Corrugation geometry effect on jet mixing

Abstract

An experimental investigation was carried out to assess the mixing promoting efficiency of rectangular, semicircular, and triangular corrugations at the edges of rectangular tabs. Mixing promoting capability of two rectangular tabs with aspect ratio of 1.0, 1.5, and 2.0, with rectangular, semicircular, and triangular corrugations over their edges, located diametrically opposite at the exit of a convergent–divergent Mach 1.73 nozzle was studied. Pressure measurements and optical flow visualization were carried out. The nozzle pressure ratios (NPRs) studied were 4, 5, 6, 7 and 8, in order to cover different levels of expansion at the nozzle exit. At NPR 4, Mach 1.73 nozzle is overexpanded, with about 23% adverse pressure gradient. At NPR 5, the adverse pressure gradient is just 3%. At NPR 6, 7, and 8, the jet is underexpanded with favorable pressure gradients of 16%, 36%, and 55%, respectively. The corrugated tabs were found to be efficient mixing promoters, leading to shorter core and weaker shocks in the core than the uncontrolled jet. The mixing effectiveness of the corrugated tab is found to increase with increase in NPR. The core length reduction associated with all the corrugations is found to increase with increase in tab aspect ratio.

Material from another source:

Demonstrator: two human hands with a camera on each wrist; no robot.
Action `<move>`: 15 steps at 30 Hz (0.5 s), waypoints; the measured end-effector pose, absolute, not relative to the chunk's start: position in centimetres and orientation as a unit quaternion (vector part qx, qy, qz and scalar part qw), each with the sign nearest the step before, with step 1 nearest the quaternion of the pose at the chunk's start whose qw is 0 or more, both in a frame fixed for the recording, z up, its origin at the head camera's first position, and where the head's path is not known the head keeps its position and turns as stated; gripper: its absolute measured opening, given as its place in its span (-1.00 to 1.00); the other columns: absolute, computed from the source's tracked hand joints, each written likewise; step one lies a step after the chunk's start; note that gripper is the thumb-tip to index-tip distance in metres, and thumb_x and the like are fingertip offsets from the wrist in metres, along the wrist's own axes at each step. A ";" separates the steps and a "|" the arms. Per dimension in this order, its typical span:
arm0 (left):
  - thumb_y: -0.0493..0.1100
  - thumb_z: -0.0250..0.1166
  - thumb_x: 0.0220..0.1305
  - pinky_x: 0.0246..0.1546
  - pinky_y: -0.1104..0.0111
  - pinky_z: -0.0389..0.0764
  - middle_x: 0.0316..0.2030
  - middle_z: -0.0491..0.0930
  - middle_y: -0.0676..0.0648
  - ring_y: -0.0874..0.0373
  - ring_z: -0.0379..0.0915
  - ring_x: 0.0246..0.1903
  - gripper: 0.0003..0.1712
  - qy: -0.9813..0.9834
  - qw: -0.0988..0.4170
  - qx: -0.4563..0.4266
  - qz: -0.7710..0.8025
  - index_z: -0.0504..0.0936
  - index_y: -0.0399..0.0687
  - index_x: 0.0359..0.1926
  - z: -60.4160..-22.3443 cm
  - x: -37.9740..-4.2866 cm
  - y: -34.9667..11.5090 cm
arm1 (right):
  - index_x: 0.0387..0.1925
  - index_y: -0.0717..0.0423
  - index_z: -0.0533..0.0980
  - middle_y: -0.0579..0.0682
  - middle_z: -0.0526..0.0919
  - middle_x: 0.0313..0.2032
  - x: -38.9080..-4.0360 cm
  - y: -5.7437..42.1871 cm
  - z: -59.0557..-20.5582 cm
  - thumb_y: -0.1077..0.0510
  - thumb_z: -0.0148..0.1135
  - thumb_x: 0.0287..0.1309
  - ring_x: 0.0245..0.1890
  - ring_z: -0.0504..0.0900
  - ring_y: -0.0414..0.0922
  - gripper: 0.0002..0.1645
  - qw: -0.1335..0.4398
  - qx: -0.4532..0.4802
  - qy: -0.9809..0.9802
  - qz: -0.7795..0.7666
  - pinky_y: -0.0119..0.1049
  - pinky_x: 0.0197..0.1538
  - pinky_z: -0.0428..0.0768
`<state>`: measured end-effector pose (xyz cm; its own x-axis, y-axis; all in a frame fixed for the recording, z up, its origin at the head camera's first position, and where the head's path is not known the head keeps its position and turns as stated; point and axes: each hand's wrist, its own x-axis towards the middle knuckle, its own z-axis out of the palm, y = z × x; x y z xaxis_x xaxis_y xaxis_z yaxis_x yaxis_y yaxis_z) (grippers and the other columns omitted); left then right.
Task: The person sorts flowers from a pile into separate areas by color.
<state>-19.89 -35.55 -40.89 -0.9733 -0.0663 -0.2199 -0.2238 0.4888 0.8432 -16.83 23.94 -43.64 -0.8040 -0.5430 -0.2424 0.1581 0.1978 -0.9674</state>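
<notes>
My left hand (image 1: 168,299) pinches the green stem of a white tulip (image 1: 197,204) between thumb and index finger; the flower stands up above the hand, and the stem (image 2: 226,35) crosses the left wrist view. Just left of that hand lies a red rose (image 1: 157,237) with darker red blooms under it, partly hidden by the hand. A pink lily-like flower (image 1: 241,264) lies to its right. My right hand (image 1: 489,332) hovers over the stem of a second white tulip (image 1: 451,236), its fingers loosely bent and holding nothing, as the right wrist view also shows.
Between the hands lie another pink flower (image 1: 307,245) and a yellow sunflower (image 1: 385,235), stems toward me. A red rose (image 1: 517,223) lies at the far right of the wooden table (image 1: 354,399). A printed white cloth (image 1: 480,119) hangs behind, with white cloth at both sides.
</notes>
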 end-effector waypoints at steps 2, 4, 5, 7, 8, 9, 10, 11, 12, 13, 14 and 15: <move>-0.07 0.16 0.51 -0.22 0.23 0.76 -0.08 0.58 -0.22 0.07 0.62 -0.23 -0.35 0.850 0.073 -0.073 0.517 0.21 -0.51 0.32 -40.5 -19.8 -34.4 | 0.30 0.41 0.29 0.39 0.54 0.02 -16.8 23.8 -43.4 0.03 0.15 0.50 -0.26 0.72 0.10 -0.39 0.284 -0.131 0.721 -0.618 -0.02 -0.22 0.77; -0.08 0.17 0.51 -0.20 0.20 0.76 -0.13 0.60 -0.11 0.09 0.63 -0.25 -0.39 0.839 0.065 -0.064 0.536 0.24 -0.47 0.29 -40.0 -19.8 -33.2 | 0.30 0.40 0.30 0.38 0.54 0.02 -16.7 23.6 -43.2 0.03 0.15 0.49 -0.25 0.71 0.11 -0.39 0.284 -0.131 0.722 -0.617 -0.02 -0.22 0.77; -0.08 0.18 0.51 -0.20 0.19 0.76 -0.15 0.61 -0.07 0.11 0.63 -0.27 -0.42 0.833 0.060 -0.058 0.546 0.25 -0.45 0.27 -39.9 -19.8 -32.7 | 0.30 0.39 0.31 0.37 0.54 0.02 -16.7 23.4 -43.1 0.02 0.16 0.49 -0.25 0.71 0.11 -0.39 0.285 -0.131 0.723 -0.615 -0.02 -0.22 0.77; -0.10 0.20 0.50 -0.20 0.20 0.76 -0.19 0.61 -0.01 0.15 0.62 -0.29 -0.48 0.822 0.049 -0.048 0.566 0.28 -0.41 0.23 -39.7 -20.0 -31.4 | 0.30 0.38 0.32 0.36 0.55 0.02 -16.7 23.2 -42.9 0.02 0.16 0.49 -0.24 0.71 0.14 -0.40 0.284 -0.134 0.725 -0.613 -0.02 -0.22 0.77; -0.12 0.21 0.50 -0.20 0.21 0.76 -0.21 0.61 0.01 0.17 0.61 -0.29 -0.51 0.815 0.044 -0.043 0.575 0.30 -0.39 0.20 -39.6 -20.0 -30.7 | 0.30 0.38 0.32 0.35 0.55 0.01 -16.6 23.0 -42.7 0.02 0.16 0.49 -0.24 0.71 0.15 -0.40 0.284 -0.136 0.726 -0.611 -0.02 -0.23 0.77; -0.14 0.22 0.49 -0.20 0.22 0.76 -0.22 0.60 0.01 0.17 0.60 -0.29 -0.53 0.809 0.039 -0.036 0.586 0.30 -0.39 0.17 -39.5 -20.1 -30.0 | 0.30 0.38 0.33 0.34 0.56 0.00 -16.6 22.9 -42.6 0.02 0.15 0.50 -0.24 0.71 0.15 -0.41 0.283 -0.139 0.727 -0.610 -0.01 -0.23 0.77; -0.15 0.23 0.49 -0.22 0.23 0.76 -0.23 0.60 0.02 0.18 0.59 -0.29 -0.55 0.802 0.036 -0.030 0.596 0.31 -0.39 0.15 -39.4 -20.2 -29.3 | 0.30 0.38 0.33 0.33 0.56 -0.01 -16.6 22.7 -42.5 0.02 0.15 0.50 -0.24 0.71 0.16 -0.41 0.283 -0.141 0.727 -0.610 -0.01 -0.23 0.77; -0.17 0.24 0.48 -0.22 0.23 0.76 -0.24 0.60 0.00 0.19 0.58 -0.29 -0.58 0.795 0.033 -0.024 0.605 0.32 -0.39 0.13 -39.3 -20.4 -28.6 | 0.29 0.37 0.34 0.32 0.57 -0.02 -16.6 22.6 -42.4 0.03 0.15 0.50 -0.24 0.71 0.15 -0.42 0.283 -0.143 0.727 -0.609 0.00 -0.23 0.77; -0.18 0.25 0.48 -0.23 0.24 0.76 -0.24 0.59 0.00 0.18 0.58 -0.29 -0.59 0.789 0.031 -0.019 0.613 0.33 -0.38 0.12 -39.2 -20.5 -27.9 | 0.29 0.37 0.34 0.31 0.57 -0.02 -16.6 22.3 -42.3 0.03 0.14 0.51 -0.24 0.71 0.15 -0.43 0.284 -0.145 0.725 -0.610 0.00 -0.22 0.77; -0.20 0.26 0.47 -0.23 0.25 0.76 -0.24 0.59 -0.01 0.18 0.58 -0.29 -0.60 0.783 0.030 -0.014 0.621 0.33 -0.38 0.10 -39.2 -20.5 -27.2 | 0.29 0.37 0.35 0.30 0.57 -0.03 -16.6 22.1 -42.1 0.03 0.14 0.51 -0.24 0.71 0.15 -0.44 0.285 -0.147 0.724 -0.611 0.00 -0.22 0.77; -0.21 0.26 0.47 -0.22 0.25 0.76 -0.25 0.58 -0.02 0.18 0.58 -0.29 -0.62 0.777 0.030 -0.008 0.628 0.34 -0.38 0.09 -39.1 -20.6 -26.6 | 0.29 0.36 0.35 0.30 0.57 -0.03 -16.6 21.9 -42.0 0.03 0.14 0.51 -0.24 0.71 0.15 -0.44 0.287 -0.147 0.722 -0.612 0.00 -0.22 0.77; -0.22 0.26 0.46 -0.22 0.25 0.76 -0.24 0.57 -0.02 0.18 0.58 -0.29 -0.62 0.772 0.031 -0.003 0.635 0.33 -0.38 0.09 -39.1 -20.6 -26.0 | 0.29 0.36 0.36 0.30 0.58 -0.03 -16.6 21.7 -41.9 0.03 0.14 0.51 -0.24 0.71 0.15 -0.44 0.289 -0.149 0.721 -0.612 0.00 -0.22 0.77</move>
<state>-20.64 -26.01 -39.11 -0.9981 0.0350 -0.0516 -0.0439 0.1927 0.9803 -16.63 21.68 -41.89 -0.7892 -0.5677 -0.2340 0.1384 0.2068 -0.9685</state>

At the almost correctly expanded state, for aspect ratio 1, rectangular corrugation is found to be the most efficient mixing promoter, causing a core length reduction of almost 100%, followed by the triangular and semicircular corrugations, leading to a 77% and 73% reduction, respectively. For aspect ratios 1.5 and 2.0, triangular corrugation is found to be the most efficient mixing promoter, causing a core length reduction of almost 100%, followed by the rectangular and semicircular corrugations. The shadowgraph images of the controlled and uncontrolled jets demonstrate the effectiveness of the corrugated tabs in weakening the waves in the jet core.